Robinson: ‘Ik houd van mooie verhalen waarin personages zich ontwikkelen. Natuurlijk probeer ik het genre bij te houden, maar het beperkt zich vaak tot de schrijvers die ik ken en waardeer: Michael Connelly, Mark Billingham, Denise Mina. Het is veel lastiger om het werk van nieuwe auteurs te volgen, bijvoorbeeld alles wat er uit Scandinavië komt. Dat is heel veel. Ik loop wat dat betreft een beetje achter. Ze liggen op de bekende ooit nog te lezen-stapel.’
Dat er auteurs bestaan die niet meer lezen omdat ze zelf schrijven, vindt hij grote onzin.
Robinson: ‘Onbegrijpelijk! Ik ben als lezer bij het genre beland en ik ga natuurlijk niet stoppen met lezen omdat ik nu een populaire schrijver ben. Ik ben nog steeds een echte liefhebber van thrillergenre.’
Back to Yorkshire
We zijn in Richmond omdat Peter Robinson een klein deel van het jaar in Yorkshire woont. In een eerder interview vertelde hij mij ooit dat de afstand tussen Canada en Yorkshire nodig was om het goed te kunnen beschrijven, en misschien wel om er een romantischer beeld van te maken. Hoe gaat hij daar mee om sinds hij weer vaker in Engeland vertoeft?

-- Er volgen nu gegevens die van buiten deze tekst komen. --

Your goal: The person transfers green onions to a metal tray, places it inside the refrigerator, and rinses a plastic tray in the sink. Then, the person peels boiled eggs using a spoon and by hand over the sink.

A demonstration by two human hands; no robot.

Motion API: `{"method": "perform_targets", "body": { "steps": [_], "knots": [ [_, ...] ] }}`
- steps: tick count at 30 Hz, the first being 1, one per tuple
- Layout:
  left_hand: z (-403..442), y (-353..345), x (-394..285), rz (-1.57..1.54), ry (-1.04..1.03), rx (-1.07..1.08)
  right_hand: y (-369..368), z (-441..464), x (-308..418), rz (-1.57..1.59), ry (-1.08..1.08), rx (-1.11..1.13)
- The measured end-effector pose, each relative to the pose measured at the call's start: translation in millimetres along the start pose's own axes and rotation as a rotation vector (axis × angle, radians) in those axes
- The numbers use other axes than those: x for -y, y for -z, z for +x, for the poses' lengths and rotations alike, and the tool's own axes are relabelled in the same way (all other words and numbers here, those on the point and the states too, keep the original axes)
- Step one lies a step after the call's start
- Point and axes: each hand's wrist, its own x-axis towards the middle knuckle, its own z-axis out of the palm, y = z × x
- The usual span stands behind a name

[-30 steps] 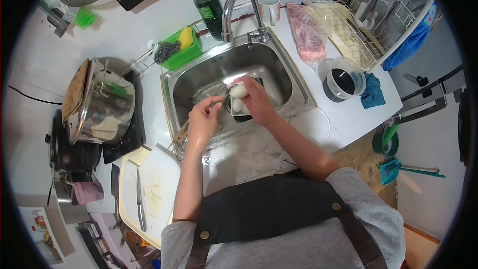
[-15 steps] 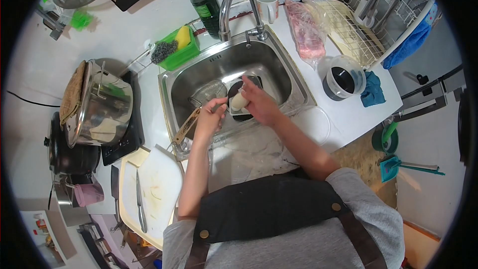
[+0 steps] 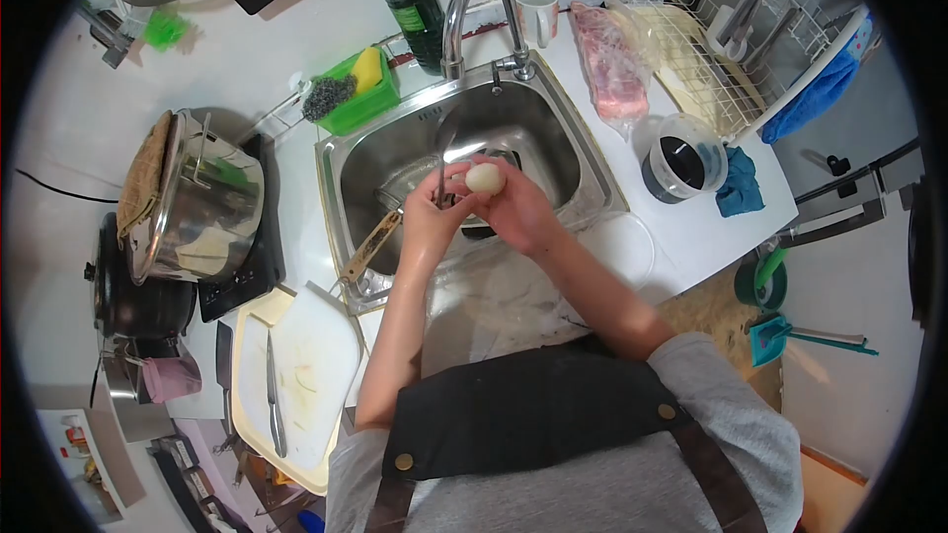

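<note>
Over the sink [image 3: 370, 163], my right hand [image 3: 523, 217] holds a pale, smooth, egg-shaped item [image 3: 484, 178] in its fingers; its exact kind is unclear. My left hand [image 3: 433, 222] is closed on a thin metal utensil [image 3: 441, 170] that points upward, its wider end shaped like a spoon or a small blade. The fingers of both hands meet beside the pale item. Below the hands, a dark container [image 3: 479, 232] in the sink is mostly hidden. To the left, a mesh strainer rests in the sink, its wooden handle [image 3: 373, 245] across the rim.
A tap [image 3: 454, 30] arches over the sink's back edge, beside a green soap bottle [image 3: 413, 15] and a green sponge tray [image 3: 355, 116]. Wrapped meat [image 3: 612, 64] and a tub of dark liquid [image 3: 681, 160] stand right. At left are a steel pot [image 3: 212, 202] and a knife [image 3: 274, 400] on a cutting board [image 3: 321, 375].
My right hand has turned, so the pale item now shows its round end, higher up. My left hand has moved up and right against it, with the metal utensil now upright.
</note>
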Motion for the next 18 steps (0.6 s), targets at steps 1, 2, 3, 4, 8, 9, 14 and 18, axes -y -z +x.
{"method": "perform_targets", "body": {
  "steps": [1, 2, 3, 4, 8, 9, 14, 18],
  "knots": [
    [0.1, 1.5, 2.3, 0.122, -0.057, -0.023, -0.5, -1.1, 2.5, 0.113, -0.094, -0.002],
    [0.1, 3.4, 5.0, 0.243, -0.113, -0.047, -2.5, -2.4, 1.3, 0.130, -0.059, -0.087],
    [-1.2, 8.0, 9.5, 0.346, -0.170, -0.095, -6.5, -4.5, -2.1, 0.148, -0.023, -0.171],
    [-4.7, 14.4, 14.1, 0.451, -0.227, -0.142, -9.3, -5.1, -4.1, 0.168, 0.014, -0.257],
    [-38.7, 21.9, 9.9, 0.433, -0.113, -0.172, -10.5, -2.6, -0.6, 0.204, 0.141, -0.240],
    [-46.6, 22.0, 12.5, 0.362, -0.093, -0.171, -12.0, -1.3, 1.4, 0.221, 0.166, -0.228],
    [-72.8, 12.1, 24.7, 0.147, 0.030, -0.199, -13.8, 4.8, -3.1, 0.324, 0.178, -0.153],
    [-76.7, 7.7, 28.0, 0.075, 0.082, -0.208, -25.2, 6.3, -8.6, 0.384, 0.188, -0.159]
  ]
}}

Robinson: ‘Het is waar wat ik toen vertelde. Nu ik er weer woon, raak je toch weer meer betrokken bij de omgeving. Je leert er mensen kennen. Je gaat je er meer thuis voelen. Dat zal ongetwijfeld doordruppelen in mijn boeken, misschien dat ik de plaats, nu ik er weer vaker ben, minder ga idealiseren. En, ik moet eerlijk zeggen, ik krijg ook meer inspiratie door hier te zijn. Hoewel je dat misschien niet snel in de boeken zult terugvinden. De omgeving zal realistischer beschreven worden, misschien dat Eastvale nog iets meer gaat lijken op Richmond. Het zit vooral verborgen in de kleine dingen.
Het aardige van mijn laatste standalone is dat het zich werkelijk afspeelt in Richmond en omgeving, en niet in een fictieve stad. Het is de eerste keer dat ik over de plaats schrijf waar ik zelf leef. Dat was een leuke ervaring.’
Dat boek zal in Nederland voorlopig nog niet verschijnen. Hier verscheen deze week Zwanenzang, het zevende deel van de Alan Banks-serie dat in 1994 werd gepubliceerd.